Sex with these needy airheads was a brilliant career investment for Chris, and they’d promptly repay his expertise by convincing their fat-wallet husbands to channel their share-trades through Chris. He was financially independent of his pernicious progenitor, and was the provider of sexual and emotional healing to all the frustrated nymphomaniacs out there who treated him like God. Although it was a parasitic existence, it added up to a splendid lifestyle, with mind-blowing sex and all the trappings of wealth and power. He had everything … well, almost everything … but for the elusive Grace!

‘Move over, Dad! The new God has arrived,’ muttered Chris to himself as he re-brushed the gelled hair and fastidiously dusted invisible specks off his shoulders. The gleam in his eyes was more evil than divine. Whatever, God or Devil, he was the man tonight!

He grabbed his keys and phone, and shut the door behind him. His beautiful, brand new Honda SUV, purred, growled, and then roared into life.

Easing out of the driveway, Chris hit the road, and let his mind drift into a fantasy. There was Grace, stark naked on the bed, waiting to be held in his arms. Reverie and reality melded and seemed to superimpose each on the other; he could almost feel and hear his desire for Grace in the muted roar of the beast under his Honda’s hood. He could hear her soft, sensual moans as he slowed down for a speed bump. Then he scowled as the image faded.
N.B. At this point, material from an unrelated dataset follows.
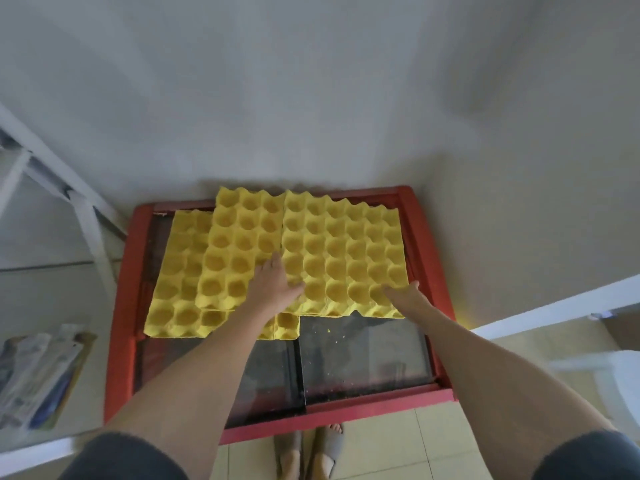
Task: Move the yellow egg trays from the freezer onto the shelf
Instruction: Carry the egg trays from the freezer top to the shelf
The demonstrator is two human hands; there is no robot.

He wondered why life contained speed bumps like his pal Derek.

Cruising down the wide street, Chris reminded himself, an almost mantra-like list of do’s and don’ts, to keep the beast within locked, in check, and out of sight.

His mind raced ahead, ticking check boxes as he reviewed his game plan. The plan for the moment was to be the ultimate charming host, pick up Grace and ferry her to the vineyard in time for the shindig. Sex could wait for he could summon those skills at will. For Grace to fall in love with him, he would need to play a complex mind game.

The psychosis of the demi-God made him blissfully oblivious to Grace’s young dreams and desires. Perhaps, that was the reason she remained a pursuit, never to be a conquest.

Chris had perceived his relationship with his father as another ongoing board game or battle that he was dead set on winning. He intended to prove to Joe that he was a man – The Man – and not merely his wimpy son as he deluded himself. This was a game not of the heart, but of the mind, a battle of wits. Chris reasoned that even Facebook says, ‘what’s on your mind?’ – it doesn’t really want to know or care what’s in your heart.

Jonathan’s World

The massive acreage was originally a mango orchard, and Joe had expanded it to cultivate apricots and even flowers. The grapevines had started off as a mere experiment, and were amazingly successful. His hybrid vine variety were innovations in India. His wife had been dead against it, and said the Devil’s brew would ruin his family. ‘The dumb bitch’, he cursed her under his breath as he looked across the vast expanse of the vineyard. She had never understood what a passion for grapes meant to him, a connoisseur.